Probabilistic Spatiotemporal Modeling of Day-Ahead Wind Power Generation with Input-Warped Gaussian Processes

TL;DR

This paper introduces a probabilistic spatiotemporal Gaussian Process model with input warping to improve day-ahead wind power forecasts across multiple locations, capturing non-stationarity in the data.

Contribution

It presents a novel input-warped Gaussian Process approach with a separable space-time kernel for modeling non-stationary wind power data.

Findings

Effective in capturing non-stationarity through input warping

Validated with synthetic experiments and real ERCOT data

Improves probabilistic wind power forecasting accuracy

Abstract

We design a Gaussian Process (GP) spatiotemporal model to capture features of day-ahead wind power forecasts. We work with hourly-scale day-ahead forecasts across hundreds of wind farm locations, with the main aim of constructing a fully probabilistic joint model across space and hours of the day.

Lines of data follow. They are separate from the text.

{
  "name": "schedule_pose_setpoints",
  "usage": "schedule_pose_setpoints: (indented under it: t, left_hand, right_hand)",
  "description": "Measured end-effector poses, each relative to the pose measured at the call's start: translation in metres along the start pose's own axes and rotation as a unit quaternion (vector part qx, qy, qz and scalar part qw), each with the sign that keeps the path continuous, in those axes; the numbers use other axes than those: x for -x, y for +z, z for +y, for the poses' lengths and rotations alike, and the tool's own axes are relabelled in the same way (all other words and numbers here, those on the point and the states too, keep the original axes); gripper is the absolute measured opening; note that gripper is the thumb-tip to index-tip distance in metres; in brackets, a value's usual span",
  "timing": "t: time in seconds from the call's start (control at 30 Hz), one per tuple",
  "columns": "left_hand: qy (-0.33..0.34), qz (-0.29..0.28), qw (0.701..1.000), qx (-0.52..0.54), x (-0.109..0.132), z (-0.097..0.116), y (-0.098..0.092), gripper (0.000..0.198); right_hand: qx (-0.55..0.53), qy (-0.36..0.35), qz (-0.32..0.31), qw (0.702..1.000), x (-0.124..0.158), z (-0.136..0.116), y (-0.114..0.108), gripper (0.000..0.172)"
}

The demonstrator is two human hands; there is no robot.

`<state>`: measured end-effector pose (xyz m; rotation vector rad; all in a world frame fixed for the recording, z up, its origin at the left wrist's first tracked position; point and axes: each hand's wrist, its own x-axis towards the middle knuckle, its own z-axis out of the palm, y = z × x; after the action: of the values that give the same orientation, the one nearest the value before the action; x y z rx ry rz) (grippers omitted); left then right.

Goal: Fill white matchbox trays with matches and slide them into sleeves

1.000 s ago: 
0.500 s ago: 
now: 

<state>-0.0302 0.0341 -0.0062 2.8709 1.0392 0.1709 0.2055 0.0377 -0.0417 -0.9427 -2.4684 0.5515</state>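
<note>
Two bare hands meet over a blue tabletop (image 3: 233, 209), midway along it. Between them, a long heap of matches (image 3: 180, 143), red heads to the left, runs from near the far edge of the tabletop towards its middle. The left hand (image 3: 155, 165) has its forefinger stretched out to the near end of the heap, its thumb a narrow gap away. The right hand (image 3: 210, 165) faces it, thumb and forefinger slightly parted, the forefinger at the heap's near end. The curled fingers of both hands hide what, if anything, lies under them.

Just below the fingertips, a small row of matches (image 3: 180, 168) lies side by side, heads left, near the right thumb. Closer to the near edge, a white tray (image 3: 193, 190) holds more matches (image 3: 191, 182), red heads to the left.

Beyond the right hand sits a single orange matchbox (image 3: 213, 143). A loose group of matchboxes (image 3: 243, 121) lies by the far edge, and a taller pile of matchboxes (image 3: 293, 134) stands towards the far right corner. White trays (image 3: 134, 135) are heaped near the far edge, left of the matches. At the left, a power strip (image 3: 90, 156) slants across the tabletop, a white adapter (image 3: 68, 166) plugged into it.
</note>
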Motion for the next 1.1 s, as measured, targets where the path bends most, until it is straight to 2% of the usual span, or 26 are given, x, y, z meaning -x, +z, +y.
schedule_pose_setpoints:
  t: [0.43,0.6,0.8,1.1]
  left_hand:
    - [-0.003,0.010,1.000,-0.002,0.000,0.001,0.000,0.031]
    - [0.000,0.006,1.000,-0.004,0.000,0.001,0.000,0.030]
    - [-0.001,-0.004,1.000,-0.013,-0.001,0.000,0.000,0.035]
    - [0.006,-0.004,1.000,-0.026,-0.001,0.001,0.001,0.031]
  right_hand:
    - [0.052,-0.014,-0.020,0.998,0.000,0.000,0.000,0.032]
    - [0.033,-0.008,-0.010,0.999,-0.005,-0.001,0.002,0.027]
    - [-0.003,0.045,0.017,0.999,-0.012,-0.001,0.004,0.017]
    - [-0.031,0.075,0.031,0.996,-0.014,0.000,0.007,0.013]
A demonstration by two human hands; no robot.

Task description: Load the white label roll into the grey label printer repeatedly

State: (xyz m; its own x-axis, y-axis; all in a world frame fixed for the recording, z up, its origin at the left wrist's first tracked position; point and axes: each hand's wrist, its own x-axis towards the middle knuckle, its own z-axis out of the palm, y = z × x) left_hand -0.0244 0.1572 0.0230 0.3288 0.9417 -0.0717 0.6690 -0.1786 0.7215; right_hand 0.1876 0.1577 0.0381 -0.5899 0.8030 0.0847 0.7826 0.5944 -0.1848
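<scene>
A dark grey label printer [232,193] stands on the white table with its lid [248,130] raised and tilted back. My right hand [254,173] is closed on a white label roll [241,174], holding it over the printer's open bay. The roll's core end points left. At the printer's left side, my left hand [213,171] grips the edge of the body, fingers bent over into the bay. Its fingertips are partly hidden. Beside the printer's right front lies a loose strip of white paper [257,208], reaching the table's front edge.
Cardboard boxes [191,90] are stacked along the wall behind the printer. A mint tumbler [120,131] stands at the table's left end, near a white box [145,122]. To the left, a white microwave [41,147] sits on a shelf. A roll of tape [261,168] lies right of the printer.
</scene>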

To this end, we design a separable space-time kernel, implementing both temporal and spatial input warping to capture the non-stationarity in the covariance of wind power. We conduct synthetic experiments to validate our choice of the spatial kernel and to demonstrate the effectiveness of warping in addressing nonstationarity. The second half of the paper is devoted to a detailed case study using a realistic, fully calibrated dataset representing wind farms in the ERCOT region of Texas.